- About this exercise: What lines of the data below hold the string "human"? Copy each one out.

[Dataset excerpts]
Segment Open

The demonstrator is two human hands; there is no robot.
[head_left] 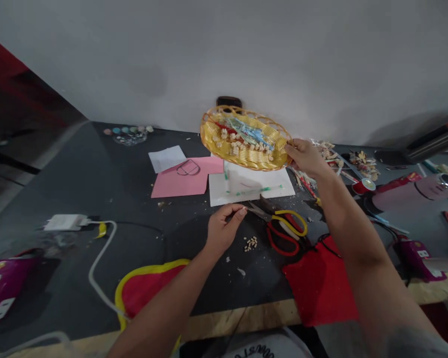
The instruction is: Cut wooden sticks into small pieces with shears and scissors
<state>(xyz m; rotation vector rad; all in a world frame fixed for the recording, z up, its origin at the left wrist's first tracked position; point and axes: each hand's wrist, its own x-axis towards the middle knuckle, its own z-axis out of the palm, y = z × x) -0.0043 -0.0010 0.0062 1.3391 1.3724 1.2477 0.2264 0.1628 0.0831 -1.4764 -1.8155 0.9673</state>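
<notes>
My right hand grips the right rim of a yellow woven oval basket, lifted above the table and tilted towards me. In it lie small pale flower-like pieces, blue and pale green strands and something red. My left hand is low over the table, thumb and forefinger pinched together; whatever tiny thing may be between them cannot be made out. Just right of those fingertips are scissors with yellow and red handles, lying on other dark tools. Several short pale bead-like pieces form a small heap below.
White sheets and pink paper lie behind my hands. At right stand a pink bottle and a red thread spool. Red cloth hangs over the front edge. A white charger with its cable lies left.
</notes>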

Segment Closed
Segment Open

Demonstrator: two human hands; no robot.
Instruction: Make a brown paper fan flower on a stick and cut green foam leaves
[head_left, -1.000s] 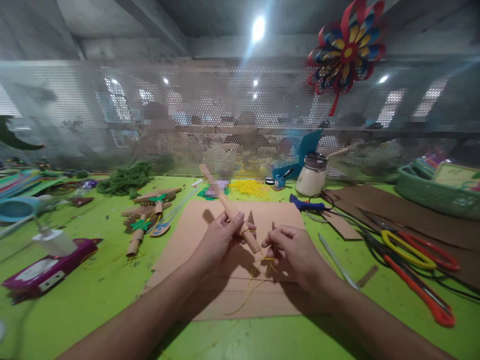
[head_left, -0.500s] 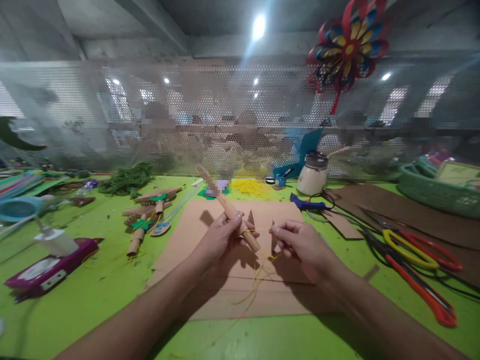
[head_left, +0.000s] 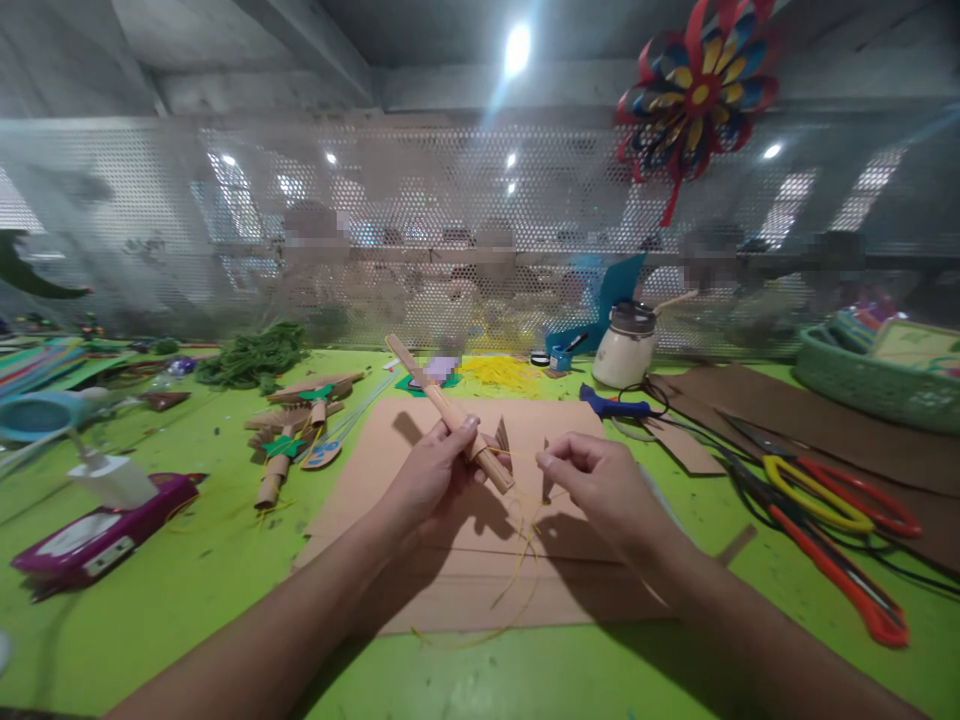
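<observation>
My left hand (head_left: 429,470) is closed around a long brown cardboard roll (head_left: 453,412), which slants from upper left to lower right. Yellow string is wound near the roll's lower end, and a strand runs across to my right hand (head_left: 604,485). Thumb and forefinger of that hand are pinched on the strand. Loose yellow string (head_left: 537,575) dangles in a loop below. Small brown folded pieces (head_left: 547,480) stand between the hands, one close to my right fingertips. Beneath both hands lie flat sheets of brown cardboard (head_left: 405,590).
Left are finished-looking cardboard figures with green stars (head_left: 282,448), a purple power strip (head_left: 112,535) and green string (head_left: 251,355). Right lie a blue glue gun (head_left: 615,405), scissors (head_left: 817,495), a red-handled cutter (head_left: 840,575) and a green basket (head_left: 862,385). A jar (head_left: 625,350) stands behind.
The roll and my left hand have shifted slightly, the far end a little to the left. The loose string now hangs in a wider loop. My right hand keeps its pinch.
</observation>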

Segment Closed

- Result:
The demonstrator is two human hands; there is no robot.
Demonstrator: two human hands; no robot.

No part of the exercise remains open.